We also expect ransomware to make the jump over to OS X, and to a lesser extent iOS. Cybercriminals would love to start charging Mac prices!
Apple owners to come under attack
That neatly leads us on to Apple. Users of Macs and iPhones have had it too good for too long. Hackers have not been too bothered about Mac users in the past, as there are greater rewards to be had from writing malware to target the masses. Consequently, the majority of malware targets Windows-based devices. Apple’s market share has been too small to warrant the development of Apple-specific malware. That is now changing.
Apple’s market share is increasing. As more people make the switch to Apple, it will be more lucrative for criminals to develop malware to target OS X devices. Over the course of the last year we have seen new malware created specifically for Apple devices. The volume is still small in comparison to malware that infects Windows-based devices, but we can expect Apple to come under attack in 2016.
Increase in memory resident malware
Hackers are getting better at obfuscation. They are developing ever more complex ways of hiding malware to evade detection. One of the main problems faced by malware authors comes from the fact that if a file is downloaded to a computer it can be found.
However, if malicious code is injected into the memory of a computer and no files downloaded, it is very difficult to detect. Memory-resident malware is more difficult for hackers to create, but many are now developing new fileless malware in order to evade detection for longer.
Until now memory-resident malware has been short-lived. It only survives until the device is rebooted. However, we are now seeing new forms that are simply reloaded into the memory when the computer is rebooted. We can expect to see even more memory-resident malware attacks in 2016 as the use of fileless malware grows.
Major healthcare industry attacks will take place
In 2015, cybercriminals targeted the healthcare industry with increased vigor. Massive data breaches were suffered, the likes of which the industry had never before seen. Anthem was attacked last year and 78.8 million healthcare records were stolen. An attack on Premera BlueCross exposed 11 million records, and Excellus suffered a 10-million record data breach. These massive cyberattacks used to be a rarity. In fact, up until 2014 the largest U.S. healthcare data breach affected just 4.9 million individuals.
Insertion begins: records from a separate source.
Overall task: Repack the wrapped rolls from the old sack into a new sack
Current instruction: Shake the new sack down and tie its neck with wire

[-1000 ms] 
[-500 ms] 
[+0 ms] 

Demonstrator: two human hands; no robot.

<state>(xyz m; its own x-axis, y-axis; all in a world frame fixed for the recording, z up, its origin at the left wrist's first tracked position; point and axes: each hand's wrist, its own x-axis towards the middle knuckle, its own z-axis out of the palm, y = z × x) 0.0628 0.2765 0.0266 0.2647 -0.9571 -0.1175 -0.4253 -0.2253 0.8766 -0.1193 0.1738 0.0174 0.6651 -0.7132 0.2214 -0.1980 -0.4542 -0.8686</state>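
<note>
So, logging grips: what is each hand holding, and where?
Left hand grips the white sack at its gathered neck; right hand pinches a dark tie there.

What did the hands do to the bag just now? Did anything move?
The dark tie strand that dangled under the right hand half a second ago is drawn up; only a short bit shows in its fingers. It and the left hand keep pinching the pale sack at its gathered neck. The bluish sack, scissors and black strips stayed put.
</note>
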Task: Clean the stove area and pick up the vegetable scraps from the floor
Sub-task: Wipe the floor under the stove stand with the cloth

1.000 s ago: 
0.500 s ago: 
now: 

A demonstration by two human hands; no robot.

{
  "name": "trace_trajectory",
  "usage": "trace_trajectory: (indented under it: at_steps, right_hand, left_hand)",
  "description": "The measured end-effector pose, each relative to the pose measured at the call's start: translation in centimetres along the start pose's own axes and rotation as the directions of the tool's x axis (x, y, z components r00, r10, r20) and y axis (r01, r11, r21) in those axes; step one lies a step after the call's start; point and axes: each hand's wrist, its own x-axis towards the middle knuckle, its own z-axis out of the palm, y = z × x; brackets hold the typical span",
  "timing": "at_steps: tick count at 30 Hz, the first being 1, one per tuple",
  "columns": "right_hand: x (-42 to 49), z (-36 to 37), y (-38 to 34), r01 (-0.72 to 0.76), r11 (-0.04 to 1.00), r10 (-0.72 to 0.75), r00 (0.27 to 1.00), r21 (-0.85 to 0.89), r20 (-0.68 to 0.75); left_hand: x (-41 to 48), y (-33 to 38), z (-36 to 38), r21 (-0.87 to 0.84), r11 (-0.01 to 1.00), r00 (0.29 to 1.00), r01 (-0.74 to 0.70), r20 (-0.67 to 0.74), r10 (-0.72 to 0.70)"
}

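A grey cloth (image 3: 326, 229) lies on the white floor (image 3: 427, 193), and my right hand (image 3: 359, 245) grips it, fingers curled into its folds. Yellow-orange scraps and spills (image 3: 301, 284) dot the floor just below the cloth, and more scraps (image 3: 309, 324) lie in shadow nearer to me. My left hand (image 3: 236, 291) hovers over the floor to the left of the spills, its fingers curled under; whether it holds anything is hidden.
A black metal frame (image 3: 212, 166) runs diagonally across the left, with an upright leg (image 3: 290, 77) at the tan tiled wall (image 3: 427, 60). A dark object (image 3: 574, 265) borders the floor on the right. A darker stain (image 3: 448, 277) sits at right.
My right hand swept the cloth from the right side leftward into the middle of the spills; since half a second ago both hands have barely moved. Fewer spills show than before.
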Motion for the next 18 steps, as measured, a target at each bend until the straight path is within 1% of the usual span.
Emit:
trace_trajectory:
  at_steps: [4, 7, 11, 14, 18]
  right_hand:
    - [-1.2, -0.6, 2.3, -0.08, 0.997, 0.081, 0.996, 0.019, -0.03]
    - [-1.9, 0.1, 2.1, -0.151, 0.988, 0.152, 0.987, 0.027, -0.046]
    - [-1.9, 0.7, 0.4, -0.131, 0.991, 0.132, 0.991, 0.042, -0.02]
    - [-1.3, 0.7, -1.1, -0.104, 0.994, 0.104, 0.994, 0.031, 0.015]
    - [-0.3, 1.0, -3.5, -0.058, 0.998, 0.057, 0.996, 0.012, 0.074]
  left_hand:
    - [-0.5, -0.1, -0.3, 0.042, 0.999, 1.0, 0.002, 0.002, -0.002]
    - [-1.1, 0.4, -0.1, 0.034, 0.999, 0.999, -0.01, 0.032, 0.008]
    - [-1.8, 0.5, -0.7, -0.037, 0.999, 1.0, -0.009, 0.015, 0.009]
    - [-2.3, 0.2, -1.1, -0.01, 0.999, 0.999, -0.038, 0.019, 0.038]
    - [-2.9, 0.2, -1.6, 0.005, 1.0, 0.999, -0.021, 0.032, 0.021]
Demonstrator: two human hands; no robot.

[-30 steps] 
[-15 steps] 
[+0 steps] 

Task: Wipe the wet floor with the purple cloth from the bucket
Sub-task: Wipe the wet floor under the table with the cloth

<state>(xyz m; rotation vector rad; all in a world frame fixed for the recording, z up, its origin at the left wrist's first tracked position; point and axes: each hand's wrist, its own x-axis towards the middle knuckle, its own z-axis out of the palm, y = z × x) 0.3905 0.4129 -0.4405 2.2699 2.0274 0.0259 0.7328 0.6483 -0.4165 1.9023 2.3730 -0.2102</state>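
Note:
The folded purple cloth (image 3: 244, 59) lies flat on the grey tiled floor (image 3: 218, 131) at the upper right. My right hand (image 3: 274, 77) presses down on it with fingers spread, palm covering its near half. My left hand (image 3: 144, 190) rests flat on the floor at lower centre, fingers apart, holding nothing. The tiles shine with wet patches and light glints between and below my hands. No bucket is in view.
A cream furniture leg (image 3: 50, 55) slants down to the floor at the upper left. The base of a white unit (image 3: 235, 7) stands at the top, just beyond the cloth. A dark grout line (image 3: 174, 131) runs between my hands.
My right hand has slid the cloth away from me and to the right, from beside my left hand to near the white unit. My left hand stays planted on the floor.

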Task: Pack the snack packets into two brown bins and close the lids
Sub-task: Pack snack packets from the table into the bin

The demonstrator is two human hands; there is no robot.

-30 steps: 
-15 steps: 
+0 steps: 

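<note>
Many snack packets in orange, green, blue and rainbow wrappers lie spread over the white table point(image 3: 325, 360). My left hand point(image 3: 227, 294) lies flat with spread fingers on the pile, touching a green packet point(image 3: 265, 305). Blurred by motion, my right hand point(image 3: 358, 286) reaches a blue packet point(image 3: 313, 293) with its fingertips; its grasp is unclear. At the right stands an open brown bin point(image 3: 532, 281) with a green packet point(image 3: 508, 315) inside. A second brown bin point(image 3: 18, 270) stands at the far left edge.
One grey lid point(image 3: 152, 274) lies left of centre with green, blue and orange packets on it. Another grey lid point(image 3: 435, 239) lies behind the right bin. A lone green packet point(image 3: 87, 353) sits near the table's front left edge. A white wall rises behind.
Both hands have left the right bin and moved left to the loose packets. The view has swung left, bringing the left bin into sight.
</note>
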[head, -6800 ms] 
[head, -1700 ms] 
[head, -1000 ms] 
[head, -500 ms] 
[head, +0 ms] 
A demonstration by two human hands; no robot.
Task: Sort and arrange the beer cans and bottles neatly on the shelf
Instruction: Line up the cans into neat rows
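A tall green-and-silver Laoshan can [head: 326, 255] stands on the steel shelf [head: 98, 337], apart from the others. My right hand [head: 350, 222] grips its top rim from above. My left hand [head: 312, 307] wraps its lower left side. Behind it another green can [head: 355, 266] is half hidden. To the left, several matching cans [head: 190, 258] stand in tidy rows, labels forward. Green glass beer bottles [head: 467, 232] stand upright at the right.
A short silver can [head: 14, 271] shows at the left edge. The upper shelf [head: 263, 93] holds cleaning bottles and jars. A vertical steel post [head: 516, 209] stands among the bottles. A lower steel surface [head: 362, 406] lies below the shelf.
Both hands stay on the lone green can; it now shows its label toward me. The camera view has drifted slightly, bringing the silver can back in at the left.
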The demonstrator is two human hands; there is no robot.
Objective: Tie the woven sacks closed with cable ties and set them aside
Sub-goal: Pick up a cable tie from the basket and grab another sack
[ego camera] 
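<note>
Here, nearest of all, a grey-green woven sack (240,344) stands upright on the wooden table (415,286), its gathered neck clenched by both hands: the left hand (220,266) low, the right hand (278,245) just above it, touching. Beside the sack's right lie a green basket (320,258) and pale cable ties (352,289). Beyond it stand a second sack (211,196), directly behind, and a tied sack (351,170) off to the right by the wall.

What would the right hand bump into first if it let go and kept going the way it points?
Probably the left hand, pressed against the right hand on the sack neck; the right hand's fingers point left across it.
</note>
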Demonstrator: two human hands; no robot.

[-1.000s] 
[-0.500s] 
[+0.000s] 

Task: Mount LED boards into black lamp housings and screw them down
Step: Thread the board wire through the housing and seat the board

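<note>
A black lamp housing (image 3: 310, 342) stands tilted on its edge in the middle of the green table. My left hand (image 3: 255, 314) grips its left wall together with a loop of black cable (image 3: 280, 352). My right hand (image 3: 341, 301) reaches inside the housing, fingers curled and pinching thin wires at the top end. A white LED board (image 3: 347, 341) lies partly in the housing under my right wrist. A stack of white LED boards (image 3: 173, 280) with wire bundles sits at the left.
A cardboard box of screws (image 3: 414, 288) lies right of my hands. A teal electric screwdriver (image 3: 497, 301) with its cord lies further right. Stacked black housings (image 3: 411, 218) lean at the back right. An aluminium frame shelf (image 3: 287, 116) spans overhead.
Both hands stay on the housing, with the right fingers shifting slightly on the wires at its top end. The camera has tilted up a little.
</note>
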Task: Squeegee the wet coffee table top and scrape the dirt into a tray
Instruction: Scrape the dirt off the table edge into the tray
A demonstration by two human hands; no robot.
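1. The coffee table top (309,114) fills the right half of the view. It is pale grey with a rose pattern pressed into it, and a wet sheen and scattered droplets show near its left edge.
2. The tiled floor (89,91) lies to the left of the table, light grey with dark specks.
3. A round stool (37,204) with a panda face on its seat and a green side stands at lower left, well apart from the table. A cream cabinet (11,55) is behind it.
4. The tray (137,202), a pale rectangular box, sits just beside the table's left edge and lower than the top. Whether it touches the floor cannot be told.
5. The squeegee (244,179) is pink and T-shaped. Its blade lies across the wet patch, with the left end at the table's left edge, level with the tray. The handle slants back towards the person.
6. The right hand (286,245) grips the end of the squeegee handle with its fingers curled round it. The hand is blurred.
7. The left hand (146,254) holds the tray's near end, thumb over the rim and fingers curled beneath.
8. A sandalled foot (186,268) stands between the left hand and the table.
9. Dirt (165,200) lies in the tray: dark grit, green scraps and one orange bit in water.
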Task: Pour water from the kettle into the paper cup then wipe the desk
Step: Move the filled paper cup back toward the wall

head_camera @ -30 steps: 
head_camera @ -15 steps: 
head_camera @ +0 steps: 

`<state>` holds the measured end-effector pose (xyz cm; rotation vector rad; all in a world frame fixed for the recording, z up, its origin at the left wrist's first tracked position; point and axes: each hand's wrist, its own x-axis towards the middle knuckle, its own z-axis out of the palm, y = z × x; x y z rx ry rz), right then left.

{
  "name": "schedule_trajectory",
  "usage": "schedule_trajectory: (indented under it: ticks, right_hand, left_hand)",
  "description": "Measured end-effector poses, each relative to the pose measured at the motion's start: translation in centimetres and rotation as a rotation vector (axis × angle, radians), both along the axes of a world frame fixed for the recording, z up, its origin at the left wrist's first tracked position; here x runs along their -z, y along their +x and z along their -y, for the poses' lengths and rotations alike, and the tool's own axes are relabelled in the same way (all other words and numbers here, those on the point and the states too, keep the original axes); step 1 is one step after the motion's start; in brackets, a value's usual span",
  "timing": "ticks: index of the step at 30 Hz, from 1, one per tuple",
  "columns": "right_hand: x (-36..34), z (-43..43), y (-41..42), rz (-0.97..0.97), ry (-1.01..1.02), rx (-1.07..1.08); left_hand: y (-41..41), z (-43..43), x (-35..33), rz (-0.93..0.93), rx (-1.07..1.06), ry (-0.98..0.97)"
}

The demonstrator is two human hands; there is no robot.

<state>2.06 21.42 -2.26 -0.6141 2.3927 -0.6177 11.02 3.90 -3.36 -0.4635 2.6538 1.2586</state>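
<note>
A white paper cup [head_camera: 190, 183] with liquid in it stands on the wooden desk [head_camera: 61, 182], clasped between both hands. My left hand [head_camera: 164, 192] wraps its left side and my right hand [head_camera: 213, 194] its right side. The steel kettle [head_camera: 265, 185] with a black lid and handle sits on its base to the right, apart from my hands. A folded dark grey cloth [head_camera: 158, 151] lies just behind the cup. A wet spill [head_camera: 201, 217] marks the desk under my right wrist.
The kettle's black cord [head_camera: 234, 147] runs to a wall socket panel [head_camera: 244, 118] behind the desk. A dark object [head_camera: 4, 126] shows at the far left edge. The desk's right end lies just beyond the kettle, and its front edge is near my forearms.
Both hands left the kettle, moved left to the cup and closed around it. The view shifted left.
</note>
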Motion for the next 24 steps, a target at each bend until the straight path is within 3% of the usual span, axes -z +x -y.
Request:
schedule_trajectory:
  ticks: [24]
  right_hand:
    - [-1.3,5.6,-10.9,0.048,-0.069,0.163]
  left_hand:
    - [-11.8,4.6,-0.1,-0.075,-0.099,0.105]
The healthcare industry has been slow to implement new technology and many security weaknesses remain. They are now being exploited with increasing regularity. Since the value of data stored by health insurers and healthcare providers is so high, and the volumes of Social Security numbers, health data, and personal information so large, successful attacks can be extremely profitable. Where there is profit, and poor security there will be cyberattacks. These massive breaches will therefore continue in 2016.
Attacks on employees to increase in 2016
Employees are the weakest link in the security chain and hackers and cybercriminals are well aware of this. They target employees to gain access to corporate networks, with phishing one of the easiest ways to gain access to corporate data. These attacks have proved to be highly successful and have resulted in huge volumes of data being obtained by criminals. Some of the largest data breaches of the last two years have started with phishing campaigns. The attacks on Sony, Target, and Anthem for example.
Employers are getting better at blocking phishing emails and employees are now being trained to identify them, but these attacks will continue and will become more targeted and sophisticated.
As more employees work from home, we expect them to be targeted there instead of work. Their home computers and personal devices will be used to gain access to corporate networks. They tend to have more security weaknesses. Those weaknesses are likely to be exploited with increasing frequency.
Do you agree with our cybersecurity predictions for 2016? What do you think the biggest threat will be over the next 12 months?